SSE runtime comparison (gcc 4.6.1)

debasish83 · ‎08-07-2011

I was trying these two code snippets. My arrays are all 16 byte aligned:

inline void vecDotSSE(double * s, double * x, double * y, int n)
{
int ii;
__m128d XMM0 = _mm_setzero_pd();
__m128d XMM1 = _mm_setzero_pd();
__m128d XMM2, XMM3, XMM4, XMM5;
for (ii = 0;ii < (n);ii += 4)
{
XMM2 = _mm_load_pd((x)+ii);
XMM3 = _mm_load_pd((x)+ii+2);
XMM4 = _mm_load_pd((y)+ii);
XMM5 = _mm_load_pd((y)+ii+2);
XMM2 = _mm_mul_pd(XMM2, XMM4);
XMM3 = _mm_mul_pd(XMM3, XMM5);
XMM0 = _mm_add_pd(XMM0, XMM2);
XMM1 = _mm_add_pd(XMM1, XMM3);
}
XMM0 = _mm_add_pd(XMM0, XMM1);
XMM1 = _mm_shuffle_pd(XMM0, XMM0, _MM_SHUFFLE2(1, 1));
XMM0 = _mm_add_pd(XMM0, XMM1);
_mm_store_sd((s), XMM0);
}

inline void vecDot(double * s, double * x, double * y, int n)
{
int i;
*s = 0.;
for (i = 0;i < n;++i)
{
*s += x * y;
}
}

My compile flags:

g++ -Wall -O3 -msse3

These are my runtime numbers on vector of size 1M

SSE : 0.0263s
Non-SSE : 1.87996e-07

Does that even make sense ??

I have seen lot of people on the web complaining about the same problem. I will be trying BLAS from ATLAS and Intel MKL as well for SSE blas runtimes.

Did you guys do something on the FPU performance on the new processors ? Seems FPU are much faster than SSE arithmetic cores.

Thanks.
Deb

debasish83 · ‎08-08-2011

I think I understood what's going on. SSE version is not inlined by GCC why non-SSE version is inlined !

Although when I tried not to inline both of them (took the inline out from both the code) then I am noticing comparable runtimes. Unfortunately I am still not noticing good speedup in the SSE code.

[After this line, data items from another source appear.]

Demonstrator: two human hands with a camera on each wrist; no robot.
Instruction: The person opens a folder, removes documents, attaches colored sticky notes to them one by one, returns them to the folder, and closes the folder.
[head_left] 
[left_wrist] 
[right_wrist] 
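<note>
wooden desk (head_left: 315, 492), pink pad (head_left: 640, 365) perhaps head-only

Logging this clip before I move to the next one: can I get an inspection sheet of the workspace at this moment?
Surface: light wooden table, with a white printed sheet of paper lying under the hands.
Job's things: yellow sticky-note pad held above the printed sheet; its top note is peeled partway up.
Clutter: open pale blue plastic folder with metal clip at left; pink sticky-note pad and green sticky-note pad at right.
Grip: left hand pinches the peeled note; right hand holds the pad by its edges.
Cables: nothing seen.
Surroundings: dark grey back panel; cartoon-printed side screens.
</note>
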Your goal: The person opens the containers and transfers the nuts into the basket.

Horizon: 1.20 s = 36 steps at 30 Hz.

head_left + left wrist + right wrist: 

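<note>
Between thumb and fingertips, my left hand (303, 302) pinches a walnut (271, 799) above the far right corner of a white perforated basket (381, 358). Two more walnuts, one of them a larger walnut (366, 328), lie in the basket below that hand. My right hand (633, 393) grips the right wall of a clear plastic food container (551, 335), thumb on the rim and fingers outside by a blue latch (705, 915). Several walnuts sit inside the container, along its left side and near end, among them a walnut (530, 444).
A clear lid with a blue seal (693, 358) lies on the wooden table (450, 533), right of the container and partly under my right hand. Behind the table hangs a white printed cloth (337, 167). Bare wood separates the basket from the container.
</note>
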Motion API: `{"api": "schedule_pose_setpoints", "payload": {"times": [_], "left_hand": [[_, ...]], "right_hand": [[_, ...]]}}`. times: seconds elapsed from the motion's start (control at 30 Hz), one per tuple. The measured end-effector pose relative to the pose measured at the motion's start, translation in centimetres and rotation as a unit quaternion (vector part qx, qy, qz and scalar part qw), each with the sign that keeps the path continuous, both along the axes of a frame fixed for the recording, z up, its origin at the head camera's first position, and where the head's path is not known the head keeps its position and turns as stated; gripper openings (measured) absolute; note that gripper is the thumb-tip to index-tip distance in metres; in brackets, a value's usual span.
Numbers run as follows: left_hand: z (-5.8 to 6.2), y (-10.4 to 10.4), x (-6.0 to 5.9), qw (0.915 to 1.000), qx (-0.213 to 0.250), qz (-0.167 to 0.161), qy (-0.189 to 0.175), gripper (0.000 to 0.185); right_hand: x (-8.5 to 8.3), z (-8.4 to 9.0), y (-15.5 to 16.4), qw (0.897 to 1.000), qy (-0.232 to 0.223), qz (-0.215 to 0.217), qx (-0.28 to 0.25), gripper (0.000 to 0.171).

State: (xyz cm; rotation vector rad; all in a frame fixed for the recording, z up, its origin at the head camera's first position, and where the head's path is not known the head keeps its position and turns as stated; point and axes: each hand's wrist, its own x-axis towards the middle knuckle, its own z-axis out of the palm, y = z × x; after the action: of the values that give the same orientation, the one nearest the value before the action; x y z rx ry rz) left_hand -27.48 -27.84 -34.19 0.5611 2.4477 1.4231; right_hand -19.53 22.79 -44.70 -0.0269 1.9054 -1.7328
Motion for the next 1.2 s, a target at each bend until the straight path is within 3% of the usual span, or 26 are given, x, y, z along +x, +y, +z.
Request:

I am trying the embree-1.0beta code from Intel. I will update the results from that experiment.

Thanks.
Deb

debasish83 · ‎08-08-2011

Respective assembly:

vecDotSSE ASM:

.cfi_startproc
xorpd %xmm2, %xmm2
testl %ecx, %ecx
movapd %xmm2, %xmm3
jle .L11
subl $1, %ecx
xorl %eax, %eax
shrl $2, %ecx
mov %ecx, %ecx
addq $1, %rcx
salq $5, %rcx
.p2align 4,,10
.p2align 3
.L12:
movapd (%rsi,%rax), %xmm1
movapd 16(%rsi,%rax), %xmm0
mulpd (%rdx,%rax), %xmm1
mulpd 16(%rdx,%rax), %xmm0
addq $32, %rax
cmpq %rcx, %rax
addpd %xmm1, %xmm3
addpd %xmm0, %xmm2
jne .L12
.L11:
addpd %xmm3, %xmm2
movapd %xmm2, %xmm0
unpckhpd %xmm2, %xmm0
addpd %xmm2, %xmm0
movlpd %xmm0, (%rdi)
ret
.cfi_endproc

vecDot asm:

.cfi_startproc
xorl %r8d, %r8d
testl %ecx, %ecx
movq %r8, (%rdi)
jle .L15
subl $1, %ecx
movq %r8, -8(%rsp)
xorl %eax, %eax
leaq 8(,%rcx,8), %rcx
movsd -8(%rsp), %xmm1
.p2align 4,,10
.p2align 3
.L17:
movsd (%rsi,%rax), %xmm0
mulsd (%rdx,%rax), %xmm0
addq $8, %rax
cmpq %rcx, %rax
addsd %xmm0, %xmm1
movsd %xmm1, (%rdi)
jne .L17
.L15:
rep
ret
.cfi_endproc

It seems to me that gcc -O3 is also using SSE optimization. There are all mmx registers inside vecDot code as well !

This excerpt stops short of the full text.